Life on Earth is dependent on photosynthesis to form carbohydrates at the base of the global food chain. When the world’s major crops are grown under well-managed conditions with optimal fertilizer and irrigation, maximum yield is set by the rate of photosynthesis. Four factors impact on photosynthetic efficiency in the field, the first of which is outside of human control:

1. Total solar energy that lands on a crop over its lifetime;
2. The efficiency with which the leaf canopy intercepts and captures the sun’s energy;
3. The efficiency with which the sun’s energy is converted into carbohydrates; and
4. The Harvest Index (HI) – i.e. the efficiency with which carbohydrates are partitioned into the harvested organs (i.e. food, fibre or fuel).

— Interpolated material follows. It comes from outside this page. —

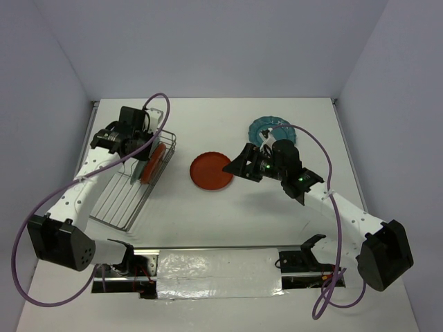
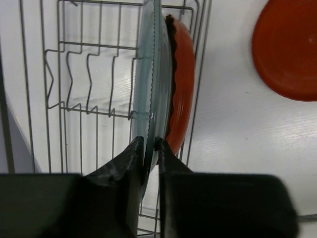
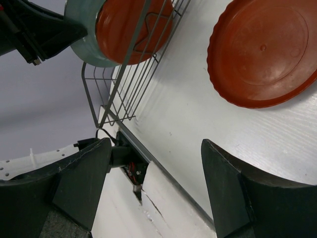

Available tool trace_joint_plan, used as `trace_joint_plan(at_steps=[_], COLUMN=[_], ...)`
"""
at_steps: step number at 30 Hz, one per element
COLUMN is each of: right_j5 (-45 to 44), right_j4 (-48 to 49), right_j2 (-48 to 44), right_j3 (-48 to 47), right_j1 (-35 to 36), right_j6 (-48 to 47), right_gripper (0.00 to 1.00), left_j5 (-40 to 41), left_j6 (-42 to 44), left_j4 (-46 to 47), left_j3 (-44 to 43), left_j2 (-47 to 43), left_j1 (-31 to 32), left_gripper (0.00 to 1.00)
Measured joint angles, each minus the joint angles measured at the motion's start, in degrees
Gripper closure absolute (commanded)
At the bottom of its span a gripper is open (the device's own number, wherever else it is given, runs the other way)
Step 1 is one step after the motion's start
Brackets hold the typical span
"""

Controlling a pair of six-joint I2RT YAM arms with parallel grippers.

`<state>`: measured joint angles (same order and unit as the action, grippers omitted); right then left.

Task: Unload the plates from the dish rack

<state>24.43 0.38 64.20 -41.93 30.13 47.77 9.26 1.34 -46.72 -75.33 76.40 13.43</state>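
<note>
The grey-teal plate (image 2: 151, 74) stands on edge in the dish rack (image 1: 118, 200) at the desk's (image 1: 208, 221) 9 o'clock, with a red-orange plate (image 2: 181, 94) just beside it. The left fingers (image 2: 137, 153) pinch its rim. A second red-orange plate (image 1: 212, 171) lies flat mid-desk, and the scalloped teal plate (image 1: 263, 128) lies at 1 o'clock. The right fingers (image 3: 84, 173) are spread wide, holding nothing.

The left gripper's (image 2: 150, 144) black fingers (image 2: 125, 166) flank a grey-teal plate (image 2: 151, 74); just beyond it sits a red-orange plate (image 2: 183, 91) in the silver rack (image 2: 74, 52). Before the right gripper (image 3: 156, 144) lies a 2nd red-orange plate (image 1: 211, 171) on the white table (image 1: 277, 225); behind it, a teal plate (image 1: 261, 126).
</note>
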Motion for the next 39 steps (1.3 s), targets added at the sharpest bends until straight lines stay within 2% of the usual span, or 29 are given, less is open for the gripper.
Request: trace_joint_plan(at_steps=[3, 12, 20, 29, 39], right_j5=[0.0, 0.0, 0.0, 0.0, -0.2], right_j4=[0.0, 0.0, 0.0, -0.2, -0.5], right_j2=[0.0, 0.0, 0.0, 0.0, 0.0], right_j3=[0.0, 0.0, 0.0, 0.0, 0.0], right_j1=[0.0, 0.0, 0.0, 0.0, 0.0], right_j6=[0.0, 0.0, 0.0, 0.0, 0.0], right_gripper=[0.20, 0.20, 0.20, 0.20, 0.20], left_j5=[-1.4, -1.0, -0.2, 0.3, -1.0], left_j6=[0.2, -0.2, -1.4, -0.9, 0.0], left_j4=[0.2, -1.9, -8.9, -9.6, -10.4], left_j3=[0.0, -2.5, -10.6, -13.4, -24.3], left_j2=[0.2, 1.5, 2.6, 2.6, 3.3], left_j1=[0.0, 0.0, 0.0, 0.0, 0.0], left_gripper=[1.00, 1.00, 1.00, 1.00, 1.00])
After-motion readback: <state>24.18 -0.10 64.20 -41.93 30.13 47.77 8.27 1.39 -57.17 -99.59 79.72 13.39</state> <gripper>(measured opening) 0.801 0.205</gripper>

Since the Green Revolution of the 1960s, yields have increased dramatically because of better genetics, agronomy and crop protection. Genetic improvements have been achieved largely by selecting varieties with an enhanced ability to intercept and capture light (factor 2) and/or with improvements in HI (factor 4). With this approach, the proportion of photosynthetically active radiation that is intercepted over the growing season has reached 0.8-0.9, and the HI has almost doubled. In contrast, the efficiency with which solar energy is converted into carbohydrates has not altered within individual crops. This observation suggests that there is limited scope to enhance the efficiency of photosynthetic pathways. However, given that the more recently evolved ‘C₄‘ photosynthetic pathway is up to 50% more efficient than the ancestral ‘C₃‘ pathway, introducing C₄ traits into a C₃ crop could have a dramatic impact on crop yield.

In warm dry environments, both vegetative biomass and grain yield are higher in C4 photosynthesing species than in C3 species, regardless of whether those species have been domesticated for food production.